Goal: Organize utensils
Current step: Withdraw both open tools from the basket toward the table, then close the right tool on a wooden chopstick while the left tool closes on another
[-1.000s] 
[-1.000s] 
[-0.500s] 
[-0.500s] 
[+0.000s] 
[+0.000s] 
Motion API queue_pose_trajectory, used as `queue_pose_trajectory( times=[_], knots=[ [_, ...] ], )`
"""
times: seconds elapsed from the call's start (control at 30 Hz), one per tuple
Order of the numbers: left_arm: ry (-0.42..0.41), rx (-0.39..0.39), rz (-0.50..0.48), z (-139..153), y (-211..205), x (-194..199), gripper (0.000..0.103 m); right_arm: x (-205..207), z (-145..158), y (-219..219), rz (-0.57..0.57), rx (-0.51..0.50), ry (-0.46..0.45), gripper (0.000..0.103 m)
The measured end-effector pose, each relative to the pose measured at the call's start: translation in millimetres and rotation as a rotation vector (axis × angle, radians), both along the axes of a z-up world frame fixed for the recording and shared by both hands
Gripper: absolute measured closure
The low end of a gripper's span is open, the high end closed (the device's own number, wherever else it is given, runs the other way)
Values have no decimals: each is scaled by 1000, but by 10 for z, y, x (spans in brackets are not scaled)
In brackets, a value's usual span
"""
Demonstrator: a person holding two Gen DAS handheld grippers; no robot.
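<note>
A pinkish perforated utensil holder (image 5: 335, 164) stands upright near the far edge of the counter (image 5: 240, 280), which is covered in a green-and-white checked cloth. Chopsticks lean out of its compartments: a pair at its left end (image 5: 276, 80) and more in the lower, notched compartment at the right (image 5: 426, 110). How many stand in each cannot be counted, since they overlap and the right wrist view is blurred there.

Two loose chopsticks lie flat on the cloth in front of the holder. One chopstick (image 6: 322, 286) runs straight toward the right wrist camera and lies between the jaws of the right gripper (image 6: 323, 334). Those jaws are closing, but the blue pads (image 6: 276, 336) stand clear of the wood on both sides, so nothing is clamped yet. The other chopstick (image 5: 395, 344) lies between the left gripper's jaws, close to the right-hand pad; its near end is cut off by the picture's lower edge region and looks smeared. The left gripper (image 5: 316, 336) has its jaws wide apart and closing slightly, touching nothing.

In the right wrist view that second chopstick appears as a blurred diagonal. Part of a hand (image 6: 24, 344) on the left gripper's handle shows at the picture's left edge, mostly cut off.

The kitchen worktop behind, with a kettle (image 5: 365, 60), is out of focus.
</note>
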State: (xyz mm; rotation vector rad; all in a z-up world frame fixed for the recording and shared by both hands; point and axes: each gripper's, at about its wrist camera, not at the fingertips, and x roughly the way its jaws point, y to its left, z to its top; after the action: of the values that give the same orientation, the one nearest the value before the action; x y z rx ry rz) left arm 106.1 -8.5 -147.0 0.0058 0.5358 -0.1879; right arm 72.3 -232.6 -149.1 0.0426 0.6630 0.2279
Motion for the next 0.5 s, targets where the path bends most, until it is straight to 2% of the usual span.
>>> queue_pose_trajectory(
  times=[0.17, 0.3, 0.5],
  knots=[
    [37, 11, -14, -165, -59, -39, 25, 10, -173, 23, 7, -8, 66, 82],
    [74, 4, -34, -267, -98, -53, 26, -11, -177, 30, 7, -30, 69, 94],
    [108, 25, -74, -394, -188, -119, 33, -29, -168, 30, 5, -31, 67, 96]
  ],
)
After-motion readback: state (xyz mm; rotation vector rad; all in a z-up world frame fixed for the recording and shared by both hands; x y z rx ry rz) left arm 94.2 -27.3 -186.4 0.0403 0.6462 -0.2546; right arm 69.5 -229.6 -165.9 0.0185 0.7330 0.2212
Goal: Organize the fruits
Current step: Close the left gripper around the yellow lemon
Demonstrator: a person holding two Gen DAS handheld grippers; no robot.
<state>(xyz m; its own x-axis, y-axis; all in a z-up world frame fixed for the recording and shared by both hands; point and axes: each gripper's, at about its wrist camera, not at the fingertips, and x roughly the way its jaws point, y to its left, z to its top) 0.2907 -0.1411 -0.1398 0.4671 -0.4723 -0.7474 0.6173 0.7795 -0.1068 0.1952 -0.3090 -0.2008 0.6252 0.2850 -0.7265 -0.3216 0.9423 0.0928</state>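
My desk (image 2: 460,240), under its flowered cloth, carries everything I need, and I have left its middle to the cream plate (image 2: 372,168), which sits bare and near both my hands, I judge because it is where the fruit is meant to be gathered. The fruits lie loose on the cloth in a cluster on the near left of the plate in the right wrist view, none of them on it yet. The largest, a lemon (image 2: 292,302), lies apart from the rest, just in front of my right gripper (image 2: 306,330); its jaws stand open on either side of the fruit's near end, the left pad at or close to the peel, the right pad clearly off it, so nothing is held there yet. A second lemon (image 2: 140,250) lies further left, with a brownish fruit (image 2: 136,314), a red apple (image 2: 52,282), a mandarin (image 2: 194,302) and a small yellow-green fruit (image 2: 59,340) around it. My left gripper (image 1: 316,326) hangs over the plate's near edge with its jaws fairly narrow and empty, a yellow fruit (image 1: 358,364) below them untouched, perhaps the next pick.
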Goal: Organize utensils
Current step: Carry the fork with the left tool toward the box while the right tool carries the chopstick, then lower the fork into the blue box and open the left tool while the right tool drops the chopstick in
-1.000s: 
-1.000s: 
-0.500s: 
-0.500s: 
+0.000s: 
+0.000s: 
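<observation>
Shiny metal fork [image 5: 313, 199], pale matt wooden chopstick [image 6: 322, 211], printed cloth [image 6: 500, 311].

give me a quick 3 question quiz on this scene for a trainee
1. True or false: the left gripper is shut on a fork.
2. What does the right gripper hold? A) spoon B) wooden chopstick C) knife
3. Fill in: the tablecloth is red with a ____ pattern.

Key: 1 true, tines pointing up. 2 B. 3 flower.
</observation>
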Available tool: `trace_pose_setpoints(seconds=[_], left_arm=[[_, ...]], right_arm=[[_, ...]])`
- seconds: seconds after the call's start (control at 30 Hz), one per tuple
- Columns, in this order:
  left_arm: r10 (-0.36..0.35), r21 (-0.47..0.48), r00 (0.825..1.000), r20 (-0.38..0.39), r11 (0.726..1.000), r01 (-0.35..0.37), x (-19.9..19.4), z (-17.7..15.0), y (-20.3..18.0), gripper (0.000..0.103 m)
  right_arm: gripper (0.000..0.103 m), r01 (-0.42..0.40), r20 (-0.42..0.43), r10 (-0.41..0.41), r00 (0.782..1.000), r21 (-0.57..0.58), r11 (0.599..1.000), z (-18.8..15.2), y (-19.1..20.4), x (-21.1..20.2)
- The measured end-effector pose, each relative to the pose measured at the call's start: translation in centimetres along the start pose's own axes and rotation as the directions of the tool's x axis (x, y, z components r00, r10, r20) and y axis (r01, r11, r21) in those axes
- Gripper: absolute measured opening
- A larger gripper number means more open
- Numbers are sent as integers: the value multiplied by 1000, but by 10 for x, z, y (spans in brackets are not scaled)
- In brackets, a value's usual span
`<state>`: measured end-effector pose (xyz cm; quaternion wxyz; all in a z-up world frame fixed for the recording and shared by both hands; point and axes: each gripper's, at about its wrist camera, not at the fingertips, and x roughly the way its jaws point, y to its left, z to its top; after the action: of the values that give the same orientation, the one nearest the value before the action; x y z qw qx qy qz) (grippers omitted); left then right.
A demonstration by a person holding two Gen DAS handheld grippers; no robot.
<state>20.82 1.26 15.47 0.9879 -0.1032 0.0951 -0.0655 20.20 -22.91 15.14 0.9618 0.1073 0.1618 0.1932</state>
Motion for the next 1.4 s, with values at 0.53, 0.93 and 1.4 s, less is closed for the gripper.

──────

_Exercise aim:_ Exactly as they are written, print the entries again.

_Exercise answer:_
Goal: Organize utensils
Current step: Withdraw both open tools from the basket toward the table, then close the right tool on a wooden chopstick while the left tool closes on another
[-1.000s] 
[-1.000s] 
[-0.500s] 
[-0.500s] 
[+0.000s] 
[+0.000s] 
Motion API queue_pose_trajectory, used as `queue_pose_trajectory( times=[_], knots=[ [_, ...] ], )`
"""
times: seconds elapsed from the call's start (control at 30 Hz), one per tuple
Order of the numbers: left_arm: ry (-0.42..0.41), rx (-0.39..0.39), rz (-0.50..0.48), z (-139..153), y (-211..205), x (-194..199), gripper (0.000..0.103 m); right_arm: x (-205..207), z (-145..158), y (-219..219), rz (-0.57..0.57), rx (-0.51..0.50), ry (-0.46..0.45), gripper (0.000..0.103 m)
The measured end-effector pose, each relative to the pose measured at the call's start: translation in millimetres and rotation as a rotation vector (axis × angle, radians), both along the axes of a z-up world frame fixed for the recording and shared by both hands
Gripper: absolute measured closure
The low end of a gripper's span is open, the high end closed (the device's own number, wherever else it is given, runs the other way)
Values have no decimals: each is scaled by 1000, but by 10 for z, y, x (spans in brackets are not scaled)
In brackets, a value's usual span
"""
Demonstrator: a person holding two Gen DAS handheld grippers; no robot.
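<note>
A pinkish perforated utensil holder (image 5: 335, 164) stands upright near the far edge of the counter (image 5: 240, 280), which is covered in a green-and-white checked cloth. Chopsticks lean out of its compartments: a pair at its left end (image 5: 276, 80) and more in the lower, notched compartment at the right (image 5: 426, 110). How many stand in each cannot be counted, since they overlap and the right wrist view is blurred there.

Two loose chopsticks lie flat on the cloth in front of the holder. One chopstick (image 6: 322, 286) runs straight toward the right wrist camera and lies between the jaws of the right gripper (image 6: 323, 334). Those jaws are closing, but the blue pads (image 6: 276, 336) stand clear of the wood on both sides, so nothing is clamped yet. The other chopstick (image 5: 395, 344) lies between the left gripper's jaws, close to the right-hand pad; its near end is cut off by the picture's lower edge region and looks smeared. The left gripper (image 5: 316, 336) has its jaws wide apart and closing slightly, touching nothing.

In the right wrist view that second chopstick appears as a blurred diagonal. Part of a hand (image 6: 24, 344) on the left gripper's handle shows at the picture's left edge, mostly cut off.

The kitchen worktop behind, with a kettle (image 5: 365, 60), is out of focus.
</note>
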State: (xyz mm; rotation vector rad; all in a z-up world frame fixed for the recording and shared by both hands; point and axes: each gripper's, at about its wrist camera, not at the fingertips, and x roughly the way its jaws point, y to its left, z to its top; after the action: of the values that give the same orientation, the one nearest the value before the action; x y z rx ry rz) left arm 106.1 -8.5 -147.0 0.0058 0.5358 -0.1879; right arm 72.3 -232.6 -149.1 0.0426 0.6630 0.2279
Motion for the next 0.5 s, targets where the path bends most, until it is straight to 2% of the usual span.
>>> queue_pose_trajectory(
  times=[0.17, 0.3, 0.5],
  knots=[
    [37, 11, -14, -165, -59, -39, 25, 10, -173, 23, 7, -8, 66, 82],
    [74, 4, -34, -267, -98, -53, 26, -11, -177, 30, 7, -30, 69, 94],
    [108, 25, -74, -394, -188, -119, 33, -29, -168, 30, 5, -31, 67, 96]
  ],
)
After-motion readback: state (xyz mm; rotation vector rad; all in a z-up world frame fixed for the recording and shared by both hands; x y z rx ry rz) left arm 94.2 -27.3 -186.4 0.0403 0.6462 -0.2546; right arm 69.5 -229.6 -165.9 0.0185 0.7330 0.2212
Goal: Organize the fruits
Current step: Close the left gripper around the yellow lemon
Demonstrator: a person holding two Gen DAS handheld grippers; no robot.
<state>(xyz m; its own x-axis, y-axis; all in a z-up world frame fixed for the recording and shared by both hands; point and axes: each gripper's, at about its wrist camera, not at the fingertips, and x roughly the way its jaws point, y to its left, z to its top) 0.2907 -0.1411 -0.1398 0.4671 -0.4723 -0.7474 0.6173 0.7795 -0.1068 0.1952 -0.3090 -0.2008 0.6252 0.2850 -0.7265 -0.3216 0.9423 0.0928</state>
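My desk (image 2: 460,240), under its flowered cloth, carries everything I need, and I have left its middle to the cream plate (image 2: 372,168), which sits bare and near both my hands, I judge because it is where the fruit is meant to be gathered. The fruits lie loose on the cloth in a cluster on the near left of the plate in the right wrist view, none of them on it yet. The largest, a lemon (image 2: 292,302), lies apart from the rest, just in front of my right gripper (image 2: 306,330); its jaws stand open on either side of the fruit's near end, the left pad at or close to the peel, the right pad clearly off it, so nothing is held there yet. A second lemon (image 2: 140,250) lies further left, with a brownish fruit (image 2: 136,314), a red apple (image 2: 52,282), a mandarin (image 2: 194,302) and a small yellow-green fruit (image 2: 59,340) around it. My left gripper (image 1: 316,326) hangs over the plate's near edge with its jaws fairly narrow and empty, a yellow fruit (image 1: 358,364) below them untouched, perhaps the next pick.
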Goal: Organize utensils
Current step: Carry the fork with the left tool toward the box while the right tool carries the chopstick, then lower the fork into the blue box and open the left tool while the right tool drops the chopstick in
-1.000s: 
-1.000s: 
-0.500s: 
-0.500s: 
+0.000s: 
+0.000s: 
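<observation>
Shiny metal fork [image 5: 313, 199], pale matt wooden chopstick [image 6: 322, 211], printed cloth [image 6: 500, 311].

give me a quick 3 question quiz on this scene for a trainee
1. True or false: the left gripper is shut on a fork.
2. What does the right gripper hold? A) spoon B) wooden chopstick C) knife
3. Fill in: the tablecloth is red with a ____ pattern.

Key: 1 true, tines pointing up. 2 B. 3 flower.
</observation>
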Available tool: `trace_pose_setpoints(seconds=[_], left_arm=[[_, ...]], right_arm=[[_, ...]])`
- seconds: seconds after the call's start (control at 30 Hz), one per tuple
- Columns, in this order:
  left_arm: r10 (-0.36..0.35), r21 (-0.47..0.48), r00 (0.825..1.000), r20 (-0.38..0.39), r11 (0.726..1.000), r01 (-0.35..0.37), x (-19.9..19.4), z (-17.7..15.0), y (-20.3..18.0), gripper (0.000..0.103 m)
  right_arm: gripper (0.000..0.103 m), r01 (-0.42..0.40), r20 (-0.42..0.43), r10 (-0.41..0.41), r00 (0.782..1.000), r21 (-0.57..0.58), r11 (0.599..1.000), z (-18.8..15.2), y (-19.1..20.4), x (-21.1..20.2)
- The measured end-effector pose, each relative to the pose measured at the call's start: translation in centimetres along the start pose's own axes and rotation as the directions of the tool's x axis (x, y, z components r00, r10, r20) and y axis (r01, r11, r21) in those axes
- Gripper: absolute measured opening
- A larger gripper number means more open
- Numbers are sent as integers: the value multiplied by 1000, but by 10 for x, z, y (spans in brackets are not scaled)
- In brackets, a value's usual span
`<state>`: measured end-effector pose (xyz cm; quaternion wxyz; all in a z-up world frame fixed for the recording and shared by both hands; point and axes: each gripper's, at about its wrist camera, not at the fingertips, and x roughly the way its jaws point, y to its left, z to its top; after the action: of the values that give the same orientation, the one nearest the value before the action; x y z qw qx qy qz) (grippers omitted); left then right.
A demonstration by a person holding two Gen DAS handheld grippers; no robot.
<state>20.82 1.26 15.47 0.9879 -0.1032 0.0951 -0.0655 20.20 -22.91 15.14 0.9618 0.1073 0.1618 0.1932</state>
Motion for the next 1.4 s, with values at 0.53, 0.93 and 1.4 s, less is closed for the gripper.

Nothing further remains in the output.